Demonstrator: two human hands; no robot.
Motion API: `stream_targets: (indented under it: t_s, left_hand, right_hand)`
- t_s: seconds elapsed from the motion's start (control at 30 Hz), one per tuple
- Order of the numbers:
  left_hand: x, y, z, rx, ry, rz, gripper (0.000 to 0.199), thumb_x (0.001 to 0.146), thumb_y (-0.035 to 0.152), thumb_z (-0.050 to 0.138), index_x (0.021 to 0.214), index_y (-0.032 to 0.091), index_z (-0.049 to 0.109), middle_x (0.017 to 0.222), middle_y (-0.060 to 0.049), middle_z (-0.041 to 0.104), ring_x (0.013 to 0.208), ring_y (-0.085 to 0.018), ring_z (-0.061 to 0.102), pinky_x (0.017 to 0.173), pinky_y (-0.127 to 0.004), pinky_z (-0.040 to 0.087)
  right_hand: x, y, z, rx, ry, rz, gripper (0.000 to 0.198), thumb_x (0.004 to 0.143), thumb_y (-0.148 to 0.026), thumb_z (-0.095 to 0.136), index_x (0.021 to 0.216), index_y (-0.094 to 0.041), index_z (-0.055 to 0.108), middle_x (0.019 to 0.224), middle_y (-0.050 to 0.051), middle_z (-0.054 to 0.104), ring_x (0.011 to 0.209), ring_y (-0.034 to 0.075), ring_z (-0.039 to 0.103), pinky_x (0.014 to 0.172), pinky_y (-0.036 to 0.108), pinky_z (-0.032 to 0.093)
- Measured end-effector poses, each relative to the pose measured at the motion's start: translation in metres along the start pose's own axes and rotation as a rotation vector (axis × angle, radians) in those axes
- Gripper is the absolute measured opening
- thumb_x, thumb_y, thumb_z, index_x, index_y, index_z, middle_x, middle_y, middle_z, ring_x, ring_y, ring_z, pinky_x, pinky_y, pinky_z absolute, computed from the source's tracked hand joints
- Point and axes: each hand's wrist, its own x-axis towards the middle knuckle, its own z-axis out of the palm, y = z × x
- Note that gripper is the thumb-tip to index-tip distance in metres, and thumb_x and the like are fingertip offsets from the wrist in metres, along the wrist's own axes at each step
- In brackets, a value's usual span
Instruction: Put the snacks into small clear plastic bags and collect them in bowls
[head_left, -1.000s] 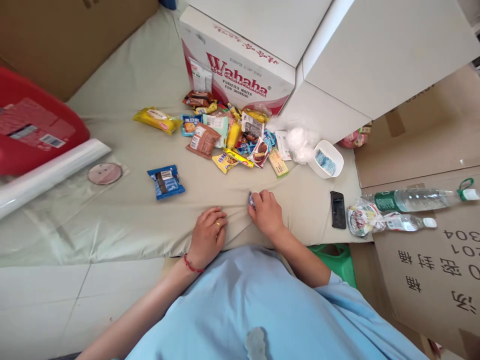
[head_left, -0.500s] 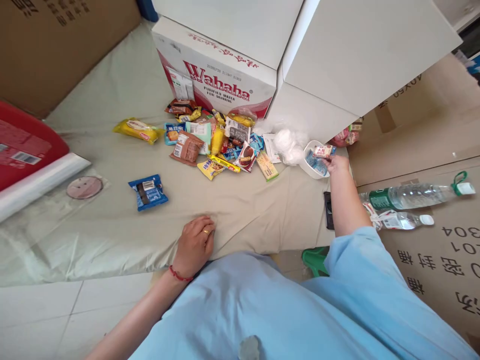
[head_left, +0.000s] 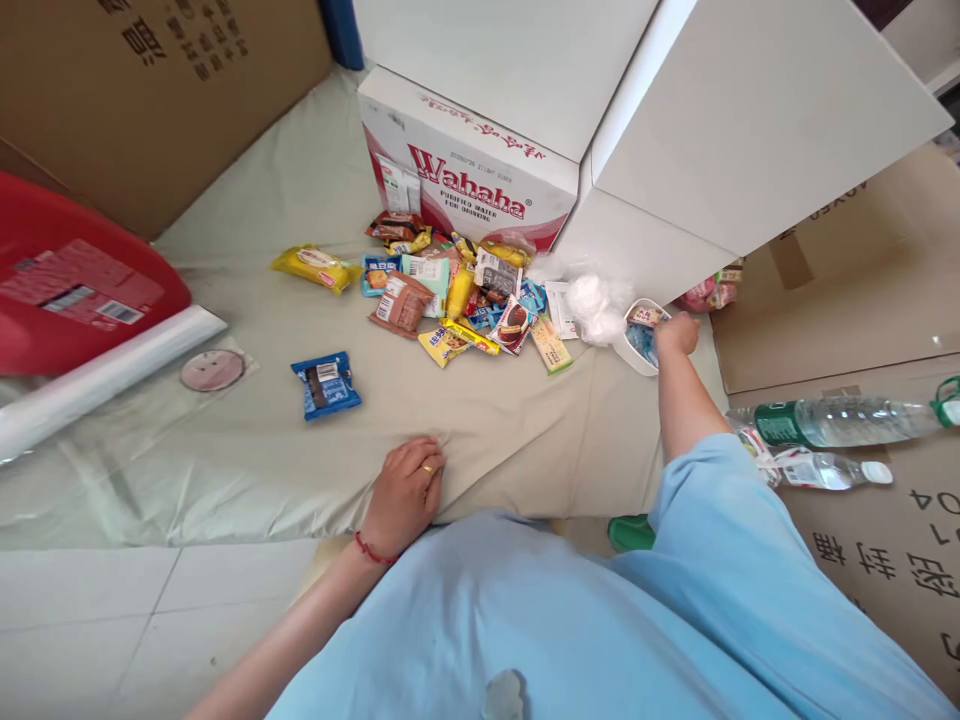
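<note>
At the table's front edge, my left hand [head_left: 406, 490] rests knuckles up, fingers curled together, with nothing visible in them. Stretched out to the right, my right hand [head_left: 678, 335] is at the rim of a small white container [head_left: 637, 362]. Its fingers are closed on the end of a small snack packet [head_left: 646, 315] with red print, which lies inside the container over blue wrappers. The fingertips are partly hidden. Beside the container sits a bunched white plastic bag [head_left: 596, 305]. A blue snack packet [head_left: 327, 386] lies apart, nearest my left hand.
Several wrapped snacks [head_left: 457, 300] are heaped before a Wahaha carton [head_left: 480, 185]. A yellow packet [head_left: 315, 267] lies left of them. Further left are a red container [head_left: 82, 270] and a clear plastic roll [head_left: 112, 375]. Water bottles [head_left: 847, 422] are at the right.
My right hand has lowered the small snack packet into the white container. The view has shifted, so the table things appear further right. My left hand still rests on the table.
</note>
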Motion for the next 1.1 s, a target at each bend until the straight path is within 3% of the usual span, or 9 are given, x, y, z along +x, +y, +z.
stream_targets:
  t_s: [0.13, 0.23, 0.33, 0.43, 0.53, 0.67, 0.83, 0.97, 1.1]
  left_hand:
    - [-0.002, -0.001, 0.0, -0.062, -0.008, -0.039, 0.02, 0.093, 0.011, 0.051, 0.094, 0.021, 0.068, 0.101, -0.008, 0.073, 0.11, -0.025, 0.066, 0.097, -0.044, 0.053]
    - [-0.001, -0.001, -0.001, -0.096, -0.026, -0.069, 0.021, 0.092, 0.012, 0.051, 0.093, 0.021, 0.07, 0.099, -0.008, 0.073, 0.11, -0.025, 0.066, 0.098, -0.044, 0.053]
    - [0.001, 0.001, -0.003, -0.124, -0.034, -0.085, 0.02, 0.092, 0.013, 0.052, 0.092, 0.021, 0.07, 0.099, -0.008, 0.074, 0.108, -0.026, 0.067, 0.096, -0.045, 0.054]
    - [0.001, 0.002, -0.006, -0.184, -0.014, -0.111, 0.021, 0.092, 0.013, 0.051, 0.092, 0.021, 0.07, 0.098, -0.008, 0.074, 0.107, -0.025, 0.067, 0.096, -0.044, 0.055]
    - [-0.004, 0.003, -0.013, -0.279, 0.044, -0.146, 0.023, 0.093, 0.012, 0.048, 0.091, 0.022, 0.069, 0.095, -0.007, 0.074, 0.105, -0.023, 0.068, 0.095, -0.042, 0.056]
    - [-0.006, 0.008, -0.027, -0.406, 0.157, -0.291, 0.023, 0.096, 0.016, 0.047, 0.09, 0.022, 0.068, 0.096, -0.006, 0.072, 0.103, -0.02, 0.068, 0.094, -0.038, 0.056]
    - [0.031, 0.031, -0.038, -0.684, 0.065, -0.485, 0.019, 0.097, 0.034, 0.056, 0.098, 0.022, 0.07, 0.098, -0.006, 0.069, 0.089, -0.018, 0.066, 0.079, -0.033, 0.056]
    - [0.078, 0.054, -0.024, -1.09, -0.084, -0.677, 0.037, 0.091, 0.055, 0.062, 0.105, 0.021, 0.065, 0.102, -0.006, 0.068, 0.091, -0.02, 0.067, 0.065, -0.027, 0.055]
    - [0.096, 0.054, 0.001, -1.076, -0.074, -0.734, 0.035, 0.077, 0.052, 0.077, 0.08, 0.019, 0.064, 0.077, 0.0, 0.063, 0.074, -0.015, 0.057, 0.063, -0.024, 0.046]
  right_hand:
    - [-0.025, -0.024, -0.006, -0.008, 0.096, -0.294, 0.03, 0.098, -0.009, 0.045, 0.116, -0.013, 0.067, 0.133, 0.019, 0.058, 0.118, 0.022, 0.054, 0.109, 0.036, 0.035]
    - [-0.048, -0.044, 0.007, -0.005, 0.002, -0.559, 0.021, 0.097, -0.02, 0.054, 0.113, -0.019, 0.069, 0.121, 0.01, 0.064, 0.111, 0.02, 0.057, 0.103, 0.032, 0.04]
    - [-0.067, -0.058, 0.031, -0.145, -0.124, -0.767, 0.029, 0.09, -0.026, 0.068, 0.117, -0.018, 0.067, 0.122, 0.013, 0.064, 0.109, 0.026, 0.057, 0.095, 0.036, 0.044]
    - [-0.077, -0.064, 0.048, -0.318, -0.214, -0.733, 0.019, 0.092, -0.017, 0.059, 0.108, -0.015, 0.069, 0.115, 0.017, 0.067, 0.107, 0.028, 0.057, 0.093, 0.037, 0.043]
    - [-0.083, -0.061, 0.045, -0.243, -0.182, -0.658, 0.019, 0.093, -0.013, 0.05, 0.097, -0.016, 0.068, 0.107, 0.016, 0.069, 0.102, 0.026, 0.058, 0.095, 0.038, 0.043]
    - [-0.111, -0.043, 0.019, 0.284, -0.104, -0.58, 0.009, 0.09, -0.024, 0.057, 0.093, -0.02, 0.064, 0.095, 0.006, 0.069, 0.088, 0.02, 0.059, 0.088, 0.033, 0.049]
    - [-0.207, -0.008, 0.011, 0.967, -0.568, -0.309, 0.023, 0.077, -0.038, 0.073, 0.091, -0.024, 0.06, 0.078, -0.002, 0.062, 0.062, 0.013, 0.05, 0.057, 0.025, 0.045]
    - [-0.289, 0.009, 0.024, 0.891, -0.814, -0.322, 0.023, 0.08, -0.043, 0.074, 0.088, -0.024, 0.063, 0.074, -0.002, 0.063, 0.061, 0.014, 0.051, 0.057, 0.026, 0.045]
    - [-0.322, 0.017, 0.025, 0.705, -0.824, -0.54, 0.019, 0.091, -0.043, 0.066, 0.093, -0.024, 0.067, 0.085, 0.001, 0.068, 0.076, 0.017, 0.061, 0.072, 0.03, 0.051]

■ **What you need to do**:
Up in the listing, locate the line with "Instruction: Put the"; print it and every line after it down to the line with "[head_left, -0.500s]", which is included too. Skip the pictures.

■ **Reply**:
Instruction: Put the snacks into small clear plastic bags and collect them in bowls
[head_left, -1.000s] 
[head_left, -0.500s] 

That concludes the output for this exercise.